→ Aim of the task
The data below must be copied in full and without any change.

━━━━━━━━━━━━━━━━━━━━

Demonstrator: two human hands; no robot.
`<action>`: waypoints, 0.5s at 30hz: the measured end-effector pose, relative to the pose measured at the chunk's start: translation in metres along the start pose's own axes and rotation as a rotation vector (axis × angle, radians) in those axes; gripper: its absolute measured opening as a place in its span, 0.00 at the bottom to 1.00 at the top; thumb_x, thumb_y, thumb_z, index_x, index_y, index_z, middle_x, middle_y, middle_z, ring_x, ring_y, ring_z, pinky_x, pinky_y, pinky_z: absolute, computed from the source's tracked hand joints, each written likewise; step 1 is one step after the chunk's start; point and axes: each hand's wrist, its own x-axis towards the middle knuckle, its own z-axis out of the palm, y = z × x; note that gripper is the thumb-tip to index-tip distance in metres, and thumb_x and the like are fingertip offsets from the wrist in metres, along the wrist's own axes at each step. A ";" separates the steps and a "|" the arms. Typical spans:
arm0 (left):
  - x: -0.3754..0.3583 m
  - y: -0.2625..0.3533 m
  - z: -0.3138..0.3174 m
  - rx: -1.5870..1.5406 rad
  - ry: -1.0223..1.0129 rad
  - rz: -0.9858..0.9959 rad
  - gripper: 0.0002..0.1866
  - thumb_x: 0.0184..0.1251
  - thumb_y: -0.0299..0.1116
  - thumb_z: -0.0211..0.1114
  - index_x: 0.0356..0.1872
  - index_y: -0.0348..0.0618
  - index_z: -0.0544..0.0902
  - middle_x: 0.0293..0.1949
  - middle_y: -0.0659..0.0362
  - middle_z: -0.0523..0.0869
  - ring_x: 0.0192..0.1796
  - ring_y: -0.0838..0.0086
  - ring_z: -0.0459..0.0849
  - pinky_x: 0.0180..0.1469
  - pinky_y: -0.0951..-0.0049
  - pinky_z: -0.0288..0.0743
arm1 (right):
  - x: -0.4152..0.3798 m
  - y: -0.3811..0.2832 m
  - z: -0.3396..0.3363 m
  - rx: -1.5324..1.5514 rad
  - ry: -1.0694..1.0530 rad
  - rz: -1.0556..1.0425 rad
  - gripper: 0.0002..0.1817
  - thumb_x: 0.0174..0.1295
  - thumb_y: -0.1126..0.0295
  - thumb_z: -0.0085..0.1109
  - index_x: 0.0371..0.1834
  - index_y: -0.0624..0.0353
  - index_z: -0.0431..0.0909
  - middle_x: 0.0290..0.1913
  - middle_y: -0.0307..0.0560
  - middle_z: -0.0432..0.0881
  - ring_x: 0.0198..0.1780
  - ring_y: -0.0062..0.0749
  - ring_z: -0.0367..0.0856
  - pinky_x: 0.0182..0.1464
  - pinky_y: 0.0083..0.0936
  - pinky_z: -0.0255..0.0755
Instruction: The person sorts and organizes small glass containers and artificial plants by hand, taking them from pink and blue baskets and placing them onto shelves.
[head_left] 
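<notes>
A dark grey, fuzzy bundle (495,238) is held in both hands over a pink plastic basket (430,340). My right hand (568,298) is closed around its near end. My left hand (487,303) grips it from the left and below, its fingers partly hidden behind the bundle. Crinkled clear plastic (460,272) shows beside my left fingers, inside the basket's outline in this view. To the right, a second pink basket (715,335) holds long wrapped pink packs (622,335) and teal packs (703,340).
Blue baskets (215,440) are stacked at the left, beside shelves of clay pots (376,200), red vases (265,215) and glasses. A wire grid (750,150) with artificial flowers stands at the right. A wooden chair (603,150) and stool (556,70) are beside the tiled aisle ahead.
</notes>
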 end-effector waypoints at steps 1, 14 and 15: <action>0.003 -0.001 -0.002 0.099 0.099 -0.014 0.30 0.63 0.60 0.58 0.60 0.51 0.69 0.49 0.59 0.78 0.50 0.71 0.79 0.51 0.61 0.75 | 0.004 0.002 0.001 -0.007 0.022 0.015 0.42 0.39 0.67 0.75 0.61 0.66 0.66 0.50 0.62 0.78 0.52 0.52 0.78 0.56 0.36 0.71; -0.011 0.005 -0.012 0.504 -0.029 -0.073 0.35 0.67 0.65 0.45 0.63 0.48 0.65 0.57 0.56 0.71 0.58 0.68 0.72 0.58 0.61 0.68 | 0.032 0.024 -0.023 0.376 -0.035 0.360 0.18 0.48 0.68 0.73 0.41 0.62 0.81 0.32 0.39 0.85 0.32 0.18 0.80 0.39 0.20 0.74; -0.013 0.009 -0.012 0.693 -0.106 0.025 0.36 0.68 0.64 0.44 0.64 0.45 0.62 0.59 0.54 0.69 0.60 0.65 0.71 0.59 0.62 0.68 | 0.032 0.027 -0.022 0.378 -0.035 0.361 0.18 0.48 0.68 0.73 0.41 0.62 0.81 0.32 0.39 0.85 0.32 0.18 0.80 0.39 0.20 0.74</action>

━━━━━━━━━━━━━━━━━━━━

→ Response below
Demonstrator: two human hands; no robot.
`<action>`: waypoints, 0.5s at 30hz: the measured end-effector pose, relative to the pose measured at the chunk's start: translation in metres along the start pose's own axes and rotation as a rotation vector (axis × angle, radians) in those axes; gripper: its absolute measured opening as a place in its span, 0.00 at the bottom to 1.00 at the top; thumb_x, thumb_y, thumb_z, index_x, index_y, index_z, middle_x, middle_y, middle_z, ring_x, ring_y, ring_z, pinky_x, pinky_y, pinky_z: absolute, computed from the source's tracked hand joints, each written likewise; step 1 is one step after the chunk's start; point and axes: each hand's wrist, its own x-axis towards the middle knuckle, its own z-axis out of the palm, y = z × x; note that gripper is the thumb-tip to index-tip distance in metres, and thumb_x and the like are fingertip offsets from the wrist in metres, along the wrist's own axes at each step. A ";" separates the steps and a "|" the arms. Typical spans:
arm0 (left):
  - x: -0.3754..0.3583 m
  - y: -0.2625..0.3533 m
  - z: -0.3138..0.3174 m
  - rx: -1.5870..1.5406 rad
  - ry: -1.0223..1.0129 rad
  - rz: -0.9858..0.9959 rad
  - gripper: 0.0002..0.1866
  - thumb_x: 0.0184..0.1251
  - thumb_y: -0.0299..0.1116
  - thumb_z: -0.0211..0.1114
  - index_x: 0.0356..0.1872
  - index_y: -0.0348..0.0618
  - index_z: -0.0544..0.0902
  - middle_x: 0.0293..0.1949
  - middle_y: -0.0659..0.0362
  - middle_z: -0.0523..0.0869
  - ring_x: 0.0192..0.1796
  - ring_y: -0.0838..0.0086
  - ring_z: -0.0459..0.0849
  - pinky_x: 0.0180..0.1469
  - pinky_y: -0.0951..-0.0049
  - pinky_z: -0.0288..0.0743
arm1 (right):
  - x: -0.4152..0.3798 m
  - y: -0.3811..0.2832 m
  - z: -0.3396..0.3363 m
  - rx: -1.5324..1.5514 rad
  - ry: -1.0694..1.0530 rad
  - rz: -1.0556..1.0425 rad
  - gripper: 0.0002..0.1817
  - thumb_x: 0.0174..0.1295
  - thumb_y: -0.1126..0.0295
  - thumb_z: -0.0085..0.1109
  - index_x: 0.0371..0.1834
  - index_y: -0.0624..0.0353
  - index_z: -0.0431..0.0909
  - middle_x: 0.0290..0.1913
  - middle_y: -0.0307..0.0560
  - middle_z: -0.0432..0.0881
  - ring_x: 0.0198..0.1780
  - ring_y: -0.0062..0.0749
  - ring_z: -0.0367..0.0856
  - pinky_x: 0.0182..0.1464
  - pinky_y: 0.0083..0.0936
  - pinky_z: -0.0255..0.0755
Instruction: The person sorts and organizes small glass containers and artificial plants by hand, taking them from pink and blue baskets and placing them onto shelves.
[head_left] 
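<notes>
A dark grey, fuzzy bundle (495,238) is held in both hands over a pink plastic basket (430,340). My right hand (568,298) is closed around its near end. My left hand (487,303) grips it from the left and below, its fingers partly hidden behind the bundle. Crinkled clear plastic (460,272) shows beside my left fingers, inside the basket's outline in this view. To the right, a second pink basket (715,335) holds long wrapped pink packs (622,335) and teal packs (703,340).
Blue baskets (215,440) are stacked at the left, beside shelves of clay pots (376,200), red vases (265,215) and glasses. A wire grid (750,150) with artificial flowers stands at the right. A wooden chair (603,150) and stool (556,70) are beside the tiled aisle ahead.
</notes>
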 end-effector waypoints at steps 1, 14 and 15: <action>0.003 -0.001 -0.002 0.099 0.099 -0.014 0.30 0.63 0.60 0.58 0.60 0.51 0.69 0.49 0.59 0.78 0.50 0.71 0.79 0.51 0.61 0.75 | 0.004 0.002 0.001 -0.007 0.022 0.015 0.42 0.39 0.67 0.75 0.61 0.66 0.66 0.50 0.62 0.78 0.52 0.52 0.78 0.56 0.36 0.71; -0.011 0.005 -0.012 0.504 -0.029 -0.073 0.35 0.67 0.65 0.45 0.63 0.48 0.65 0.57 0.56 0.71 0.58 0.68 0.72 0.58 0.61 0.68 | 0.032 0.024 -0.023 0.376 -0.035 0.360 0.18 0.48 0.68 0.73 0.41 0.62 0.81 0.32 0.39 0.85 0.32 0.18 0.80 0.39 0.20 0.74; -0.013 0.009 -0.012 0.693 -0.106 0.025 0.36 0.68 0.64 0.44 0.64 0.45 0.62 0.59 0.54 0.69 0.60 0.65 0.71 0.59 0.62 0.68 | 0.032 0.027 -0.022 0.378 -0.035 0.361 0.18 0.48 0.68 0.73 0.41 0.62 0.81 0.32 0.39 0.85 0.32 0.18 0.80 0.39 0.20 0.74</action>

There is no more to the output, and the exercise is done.